An investigation of initial retention of stem / progenitor cells following intracoronary injection: implications to cell therapy for the treatment of heart failure.
Abstract
Intracoronary injection is a frequently used clinical protocol for stem / progenitor cell
therapy to the heart. Initial donor cell retention in the heart is the key to the success of this
approach; however, this process has been poorly investigated. I established an original
model to quantitatively assess initial donor cell retention after intracoronary cell injection in
rats using an ex-vivo heart perfusion system and investigated factors that could affect
retention.
The initial retention efficiency of bone marrow mononuclear cells (BMMNC) was
20% after injection into normal hearts. The majority (>90%) of BMMNC loss into the
coronary effluent occurred within the first minute of injection. Increased BMMNC dose
increased absolute retention with a linear dose-effect relationship, while retention efficiency
was unaltered. Retention efficiency increased to 30% in hearts with ischaemia-reperfusion,
while flow cytometric studies showed that surface marker expression was unchanged
between the pre-injection donor cell population and the population in the coronary effluent
in both normal and ischemia-reperfused hearts. This suggests that active interactions
between donor cells and coronary endothelium were not critical for donor cell retention
using these experimental conditions. Instead, cell size assessment revealed that larger
subpopulations of BMMNC were preferentially retained compared to smaller BMMNC in
both normal and ischemia-reperfused hearts. Furthermore, a larger cell type, bone-marrow
derived mesenchymal stem cells (MSC; median cell size=10.1 μm), had a markedly
increased retention efficiency (80%) compared to BMMNC (median cell size=7.0 μm). A
greater proportion of MSC with a larger diameter were retained compared to smaller
diameter MSC; this enhanced retention plateaued with MSC ≥ 9 μm.

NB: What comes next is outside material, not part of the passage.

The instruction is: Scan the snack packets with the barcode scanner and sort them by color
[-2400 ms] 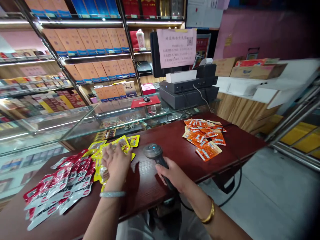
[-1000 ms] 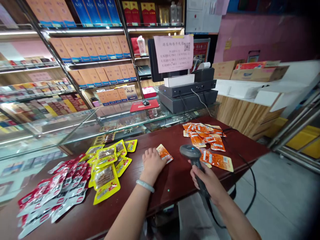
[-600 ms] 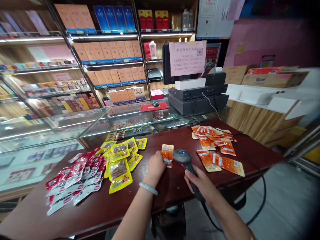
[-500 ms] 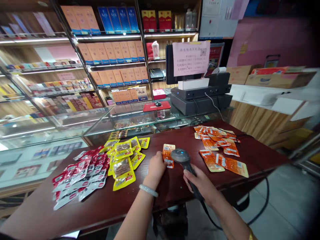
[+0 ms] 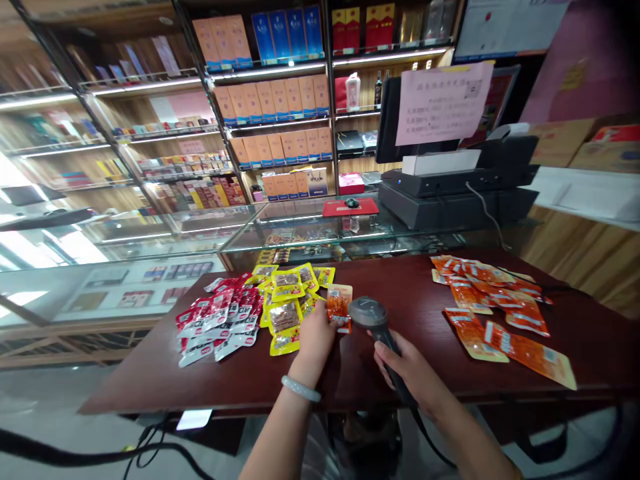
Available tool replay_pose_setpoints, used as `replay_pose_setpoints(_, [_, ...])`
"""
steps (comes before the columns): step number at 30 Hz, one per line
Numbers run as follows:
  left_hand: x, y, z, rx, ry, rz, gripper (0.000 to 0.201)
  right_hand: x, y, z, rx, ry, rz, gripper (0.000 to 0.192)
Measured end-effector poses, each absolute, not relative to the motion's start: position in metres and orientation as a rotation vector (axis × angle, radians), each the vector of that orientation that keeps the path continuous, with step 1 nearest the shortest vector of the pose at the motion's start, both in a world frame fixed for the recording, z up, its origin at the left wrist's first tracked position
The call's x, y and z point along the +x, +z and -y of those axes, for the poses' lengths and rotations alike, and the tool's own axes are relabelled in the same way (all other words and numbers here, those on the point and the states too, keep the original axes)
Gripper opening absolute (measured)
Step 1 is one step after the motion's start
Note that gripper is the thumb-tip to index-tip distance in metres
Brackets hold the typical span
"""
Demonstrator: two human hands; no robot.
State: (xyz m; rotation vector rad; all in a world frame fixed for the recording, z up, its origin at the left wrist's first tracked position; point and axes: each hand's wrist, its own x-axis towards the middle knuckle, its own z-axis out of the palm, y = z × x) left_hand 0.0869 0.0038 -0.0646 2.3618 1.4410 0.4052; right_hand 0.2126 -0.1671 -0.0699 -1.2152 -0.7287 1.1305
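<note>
Orange packet upright in left hand (scanner beside); table edge near.

The table is dark reddish-brown wood with a faint grain. The packet in the left hand is orange with a white label patch; the scanner in the right hand is dark grey, nearly black. Toward the table's right edge lie orange packets with white and blue labels. Toward its left edge lie yellow packets with brown centres, then red-and-white packets. A pale grey-white bangle rings the left wrist.
</note>
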Motion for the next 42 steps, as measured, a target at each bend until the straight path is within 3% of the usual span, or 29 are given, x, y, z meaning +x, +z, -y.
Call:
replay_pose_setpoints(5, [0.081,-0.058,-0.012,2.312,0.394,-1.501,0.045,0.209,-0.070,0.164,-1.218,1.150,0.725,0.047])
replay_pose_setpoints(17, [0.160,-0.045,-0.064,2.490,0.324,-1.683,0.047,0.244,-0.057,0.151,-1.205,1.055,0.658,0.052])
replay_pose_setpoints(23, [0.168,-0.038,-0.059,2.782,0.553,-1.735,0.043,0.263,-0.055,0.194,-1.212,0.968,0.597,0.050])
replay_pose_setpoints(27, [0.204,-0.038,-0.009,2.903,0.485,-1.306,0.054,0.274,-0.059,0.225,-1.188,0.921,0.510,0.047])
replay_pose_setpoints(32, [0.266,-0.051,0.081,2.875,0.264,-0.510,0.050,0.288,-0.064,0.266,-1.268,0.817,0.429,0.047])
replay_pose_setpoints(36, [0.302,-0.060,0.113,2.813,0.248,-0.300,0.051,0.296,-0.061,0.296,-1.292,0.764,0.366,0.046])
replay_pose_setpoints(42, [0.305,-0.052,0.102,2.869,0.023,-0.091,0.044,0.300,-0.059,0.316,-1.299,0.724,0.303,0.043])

Immunohistochemical analysis using fluorescently labeled donor cells demonstrated
that all BMMNC retained in normal and ischaemia-reperfusion hearts were located within
the coronary vasculature, without extravasation, up to 60 minutes after injection. Heart perfusion parameters and histological features exhibited evidence of coronary embolism
after intracoronary injection of MSC, but not BMMNC (up to 40x106).
These data collectively suggest that passive mechanical entrapment, and not active
endothelial cell-donor cell interactions, is responsible for initial donor cell retention after
intracoronary injection. This has important implications for future clinical protocols of
intracoronary injection of stem / progenitor cells to the heart.